Fae often say things that sound odd to human ears. I’ve found myself spouting Zee’s sayings and having people stop to look at me.

“In fire or in death,” I said, repeating the phrase that had sounded like a quote of some kind.

“It reveals itself when the one who holds it dies or if it burns,” she clarified impatiently.

“Your bounty hunter seemed like the kind of man who gets things done,” I said. “Why didn’t you have him kill me instead of relying on backup?” Growing up with werewolves has taught me several ways of controlling the situation without being too aggressive. Asking a question a little off topic is one way of doing it—and if the question is hidden as another question, my chances of getting information are even better.

“Kelly?” she said, her voice incredulous.
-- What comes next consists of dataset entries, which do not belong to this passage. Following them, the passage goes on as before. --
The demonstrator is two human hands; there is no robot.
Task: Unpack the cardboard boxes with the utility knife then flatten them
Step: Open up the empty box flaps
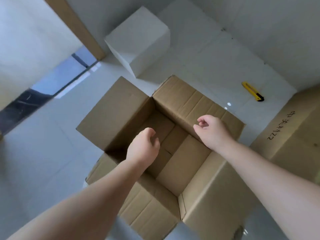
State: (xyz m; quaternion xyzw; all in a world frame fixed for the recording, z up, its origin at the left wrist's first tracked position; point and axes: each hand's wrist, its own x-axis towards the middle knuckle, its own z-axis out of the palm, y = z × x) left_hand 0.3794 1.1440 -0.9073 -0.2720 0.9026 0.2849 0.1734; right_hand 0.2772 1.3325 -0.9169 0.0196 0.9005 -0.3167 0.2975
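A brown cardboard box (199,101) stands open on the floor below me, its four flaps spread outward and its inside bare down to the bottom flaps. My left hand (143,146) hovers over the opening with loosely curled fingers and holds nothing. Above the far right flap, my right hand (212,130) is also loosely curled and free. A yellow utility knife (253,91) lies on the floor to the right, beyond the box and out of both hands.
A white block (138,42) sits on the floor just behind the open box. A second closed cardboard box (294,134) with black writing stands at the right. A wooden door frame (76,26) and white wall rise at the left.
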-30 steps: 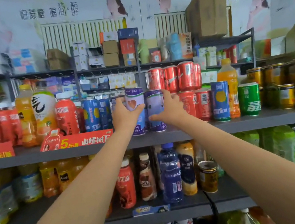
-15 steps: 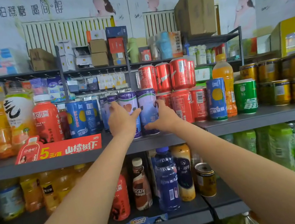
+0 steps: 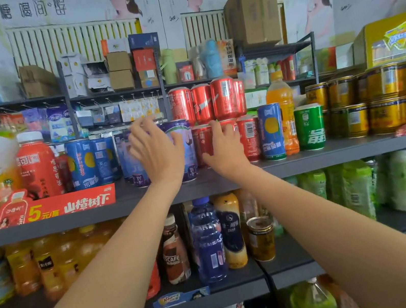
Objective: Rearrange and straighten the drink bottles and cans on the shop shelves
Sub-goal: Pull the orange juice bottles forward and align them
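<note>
Purple cans: I see two purple-and-white cans (image 3: pixel 184 149) upright at the middle of the grey shelf (image 3: pixel 330 152), side by side; the left one is mostly hidden by my hand.
Left hand: my left hand (image 3: pixel 156 152) is in front of the purple cans with fingers spread and fairly straight, gripping nothing; I cannot tell if it touches them.
Right hand: my right hand (image 3: pixel 224 150) lies flat, fingers straight, against the lower red cans (image 3: pixel 250 136) just right of the purple pair.
Red stack: more red cans (image 3: pixel 210 101) stand in a second tier on top of the lower ones.
Right neighbours: a blue can (image 3: pixel 271 131), an orange bottle (image 3: pixel 284 110), a green can (image 3: pixel 309 126), then stacked gold cans (image 3: pixel 381 99).
Left neighbours: blue cans (image 3: pixel 85 162), a red bottle (image 3: pixel 37 165), and a red price sign (image 3: pixel 70 204) on the shelf's front edge.
Below: I see mixed bottles on the lower shelf (image 3: pixel 283 272), among them a blue bottle (image 3: pixel 208 241).
</note>
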A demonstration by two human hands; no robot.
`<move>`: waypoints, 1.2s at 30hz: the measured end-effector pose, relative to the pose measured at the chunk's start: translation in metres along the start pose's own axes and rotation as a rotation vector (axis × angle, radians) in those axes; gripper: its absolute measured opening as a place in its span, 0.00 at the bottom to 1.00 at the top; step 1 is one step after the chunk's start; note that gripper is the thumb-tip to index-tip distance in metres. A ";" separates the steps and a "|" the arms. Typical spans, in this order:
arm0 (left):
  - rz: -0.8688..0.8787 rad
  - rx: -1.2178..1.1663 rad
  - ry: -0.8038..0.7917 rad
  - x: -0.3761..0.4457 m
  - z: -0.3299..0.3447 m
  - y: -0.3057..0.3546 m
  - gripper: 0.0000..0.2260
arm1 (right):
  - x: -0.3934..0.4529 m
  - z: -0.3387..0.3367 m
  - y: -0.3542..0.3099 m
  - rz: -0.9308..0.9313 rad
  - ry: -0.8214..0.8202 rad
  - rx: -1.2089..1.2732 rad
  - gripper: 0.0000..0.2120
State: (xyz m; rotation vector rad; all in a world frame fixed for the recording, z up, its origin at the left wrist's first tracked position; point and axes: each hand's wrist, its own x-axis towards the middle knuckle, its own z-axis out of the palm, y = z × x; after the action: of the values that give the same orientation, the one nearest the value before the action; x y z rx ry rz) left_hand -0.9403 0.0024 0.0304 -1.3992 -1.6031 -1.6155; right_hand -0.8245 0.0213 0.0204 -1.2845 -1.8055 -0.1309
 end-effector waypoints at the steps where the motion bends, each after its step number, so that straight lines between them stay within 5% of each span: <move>1: 0.068 -0.006 0.007 -0.002 0.002 0.008 0.19 | 0.003 -0.010 0.008 0.011 0.073 -0.061 0.32; 5: 0.326 0.059 -0.213 -0.018 0.023 0.039 0.27 | 0.019 -0.047 0.050 0.184 0.308 -0.197 0.35; 9: 0.316 0.107 -0.372 -0.035 0.049 0.060 0.32 | 0.030 -0.060 0.093 0.289 0.191 -0.250 0.35; 14: 0.300 0.023 -0.355 -0.049 0.066 0.076 0.29 | 0.037 -0.058 0.116 0.181 0.201 -0.183 0.30; 21: 0.336 -0.029 -0.412 -0.068 0.075 0.085 0.32 | 0.039 -0.059 0.111 0.022 0.303 0.216 0.24; 29: 0.257 -0.291 -0.140 -0.047 0.014 0.064 0.34 | 0.029 -0.058 0.014 -0.198 0.543 0.523 0.25; 33: 0.134 -0.355 -0.069 -0.029 -0.028 0.022 0.42 | 0.022 -0.042 -0.062 -0.325 0.499 0.661 0.25; 36: 0.103 -0.290 -0.042 -0.010 -0.060 -0.022 0.37 | 0.016 -0.021 -0.112 -0.394 0.428 0.721 0.25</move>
State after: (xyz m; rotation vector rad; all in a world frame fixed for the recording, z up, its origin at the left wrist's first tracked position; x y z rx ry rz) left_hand -0.9758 -0.0513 0.0240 -1.6408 -1.3336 -1.8215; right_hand -0.9031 -0.0296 0.0873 -0.3534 -1.4965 0.0318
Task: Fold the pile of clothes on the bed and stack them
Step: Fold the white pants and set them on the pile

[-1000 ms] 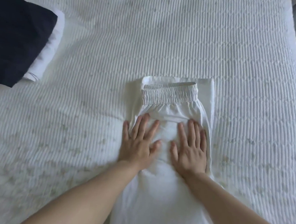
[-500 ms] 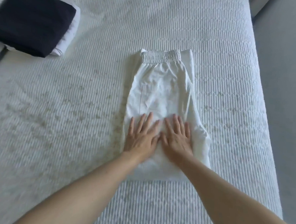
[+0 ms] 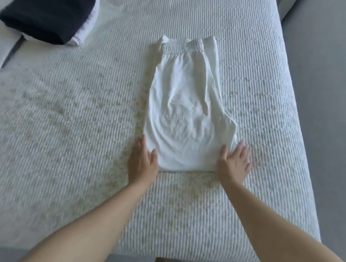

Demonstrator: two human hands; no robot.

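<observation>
White folded trousers (image 3: 187, 115) lay flat on the bed (image 3: 253, 79), waistband farthest away. Left hand (image 3: 142, 159) and right hand (image 3: 234, 162) rested flat at the near corners. A dark folded stack (image 3: 47, 9) sat far left.

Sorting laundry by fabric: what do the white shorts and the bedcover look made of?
White shorts: thin matte woven cloth, likely cotton or linen; soft creases, shirred elastic waistband. Bedcover: thicker ribbed, quilted-looking white textile; fibre unclear.
</observation>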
But she knew who I was talking about. She must be the fae who’d created the incident that had almost gotten Maia hurt. “Kelly would never hurt a woman. But the police wouldn’t have believed it.”

There was a tone to the woman’s voice that told me she knew Kelly Heart personally—and felt a veiled contempt for something in him that she thought was a weakness.

“I take it I am speaking to the one who calls herself Daphne Rondo?” I’d remembered the missing producer’s name because she shared the first with Scooby Doo’s token cute girl and it had caught my attention. I phrased the question carefully because the fae cannot lie—and it probably wasn’t her real name. Mostly the fae don’t give their true names to anyone.

“Sometimes,” she said, but she didn’t like it that I’d figured her out. She could have refused to answer, of course, but that would have been as good as an answer anyway. A fae who wasn’t Kelly Heart’s missing producer would take great pleasure in informing me I was mistaken.

“Mr. Heart is worried about you,” I told her. And then could have bitten my tongue. This woman did not deserve to know about his concern—she’d sent him here to die. If Adam had believed that Kelly had killed me, he would have personally seen to Heart’s death. Anyone who knew I was dating the local Alpha would understand that much—it was why she had contrived to set the bounty hunter up. “He’d feel differently if he knew what you planned for him.”

“If he knew what I was after, he would support me with his whole heart,” she said with sudden passion that told me she had her doubts, and they bothered her. “He is my soldier, and he follows my orders.”

I’d heard that kind of talk before and felt my lips curl in anger—on behalf of a stranger who’d mainly just ticked me off . . . but mostly for a friend of mine, Stefan, another soldier who’d been used too hard and had finally broken.